My partner is a poet and our first date, twenty-six and a half years ago, was a reading by Peter Porter at Beeston Library. We saw Peter read many more times and got to know him through our mutual friend, John Lucas. Then, when I took over running the writing MA at NTU in 2004, I inherited Peter as a visiting professor and this gave me the opportunity to get to spend a lot more time with him, often over a drink or several drinks and an Italian meal.

Peter was a great poet and one of the most learned people it’s been my pleasure to know. The company of some immensely clever people can be intimidating. Peter was anything but. Self taught, he was a great and generous teacher. His conversation was incredibly entertaining and never one sided. He could talk all night and you always wanted him to, but he wanted to be inclusive, to learn what he could from you. I remember the frustration, one night when he was staying with us, of having to leave him in full flow while I got some sleep for a speaking engagement early the next day.

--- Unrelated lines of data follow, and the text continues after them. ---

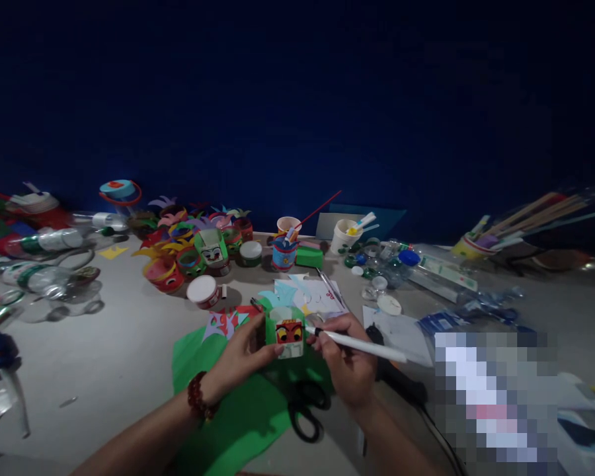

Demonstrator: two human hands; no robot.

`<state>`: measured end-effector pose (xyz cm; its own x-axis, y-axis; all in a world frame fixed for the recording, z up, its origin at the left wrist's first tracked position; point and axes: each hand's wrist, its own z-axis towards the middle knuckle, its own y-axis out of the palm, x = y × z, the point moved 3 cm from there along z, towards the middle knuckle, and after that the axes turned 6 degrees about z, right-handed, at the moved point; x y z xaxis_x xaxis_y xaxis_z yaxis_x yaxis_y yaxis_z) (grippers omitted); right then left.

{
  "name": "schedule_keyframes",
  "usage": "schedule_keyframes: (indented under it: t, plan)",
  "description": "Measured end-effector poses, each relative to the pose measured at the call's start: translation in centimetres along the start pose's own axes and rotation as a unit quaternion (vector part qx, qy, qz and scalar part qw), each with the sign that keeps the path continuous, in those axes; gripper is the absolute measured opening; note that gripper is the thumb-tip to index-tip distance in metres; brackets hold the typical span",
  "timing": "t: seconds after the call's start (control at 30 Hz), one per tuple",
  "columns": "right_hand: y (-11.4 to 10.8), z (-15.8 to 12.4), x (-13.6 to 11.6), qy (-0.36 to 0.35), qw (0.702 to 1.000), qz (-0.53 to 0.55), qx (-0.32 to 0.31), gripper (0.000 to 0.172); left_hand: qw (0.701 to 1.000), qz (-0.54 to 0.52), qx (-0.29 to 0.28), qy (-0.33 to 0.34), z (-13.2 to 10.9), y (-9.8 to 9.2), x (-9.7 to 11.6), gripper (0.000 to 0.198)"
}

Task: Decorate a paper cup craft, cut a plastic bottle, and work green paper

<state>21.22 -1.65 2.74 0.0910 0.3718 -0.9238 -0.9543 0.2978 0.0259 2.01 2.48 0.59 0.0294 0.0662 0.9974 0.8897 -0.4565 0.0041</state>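
In my left hand [250, 347] is a small green-and-white cup [291, 350] decorated with a red paper face with yellow eyes. The thumb presses on its front near the lower edge. My right hand [350, 360] grips a white marker pen [367, 345], its dark tip pointing at the right side of the face. Whether the tip touches the cup I cannot tell. Beneath both hands lies a sheet of green paper [242, 416]. Black-handled scissors [307, 413] rest at its right edge, and red and purple paper scraps [223, 322] lie behind my left hand.
Several decorated paper cups [171, 271] cluster at the back left. Clear plastic bottles [44, 277] lie farther left. A white tub [203, 291] stands behind my left hand. Bottle pieces and caps [381, 261] spread at the back right. A black cord [436, 430] runs beside my right forearm.
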Motion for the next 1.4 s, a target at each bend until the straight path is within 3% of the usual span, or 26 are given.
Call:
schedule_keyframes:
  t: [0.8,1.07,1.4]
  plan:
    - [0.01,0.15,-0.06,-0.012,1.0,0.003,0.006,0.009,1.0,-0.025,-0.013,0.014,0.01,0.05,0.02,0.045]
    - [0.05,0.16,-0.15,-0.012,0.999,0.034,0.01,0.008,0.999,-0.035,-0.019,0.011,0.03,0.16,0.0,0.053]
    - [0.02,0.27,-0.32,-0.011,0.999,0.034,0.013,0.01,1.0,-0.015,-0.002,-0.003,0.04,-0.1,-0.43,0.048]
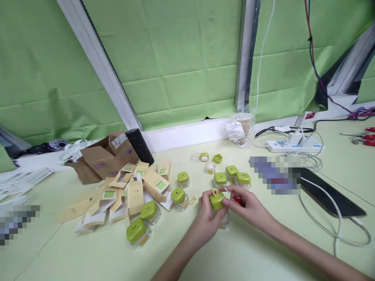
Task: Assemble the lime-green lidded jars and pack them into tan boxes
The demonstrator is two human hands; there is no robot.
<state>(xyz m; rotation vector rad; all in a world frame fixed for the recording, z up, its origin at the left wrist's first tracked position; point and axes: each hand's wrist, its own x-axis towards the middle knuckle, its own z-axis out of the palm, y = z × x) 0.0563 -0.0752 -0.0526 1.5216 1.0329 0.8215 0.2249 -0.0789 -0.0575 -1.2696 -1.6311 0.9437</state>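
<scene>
In the middle of the head view, my left hand (209, 214) is closed around a small clear container with a green lid (217, 201). A pale yellow loop (215, 192) stands up from the lid. My right hand (244, 201) is closed at the lid's right side, its thumb against the lid. Tucked in its fingers is a red-handled tool (238, 200), mostly hidden, with a thin pale tip by the loop. More green-lidded containers (220, 178) stand just behind my hands. Left of them are several others, including one container (179, 196) beside a loose yellow loop (192, 200).
Opened cream cartons (135, 197) lie piled at left, before a brown cardboard box (101, 158) and a black cylinder (140, 146). A bagged cup (244, 127) stands at the back. On the right are a power strip (275, 146), a black phone (328, 193), looping cables and red-handled tools (369, 136).
</scene>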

Over breakfast, Sue told me, he was still in full flow. And even when we last saw him, in his London flat last December, when he knew that he had weeks, at most a few months, to live, his conversation remained lively, his memory sharp, the references (and gossip) as up to the minute as ever. The photo above is from that afternoon. It shows me presenting him with an honorary doctorate from NTU that I accepted on his behalf when he was too ill to attend the ceremony.

When you spent time with Peter, you felt like you were in the company of the entirety of literary history. This country was very lucky to have him and it was our great luck to know him. We’ll miss him more than I can say.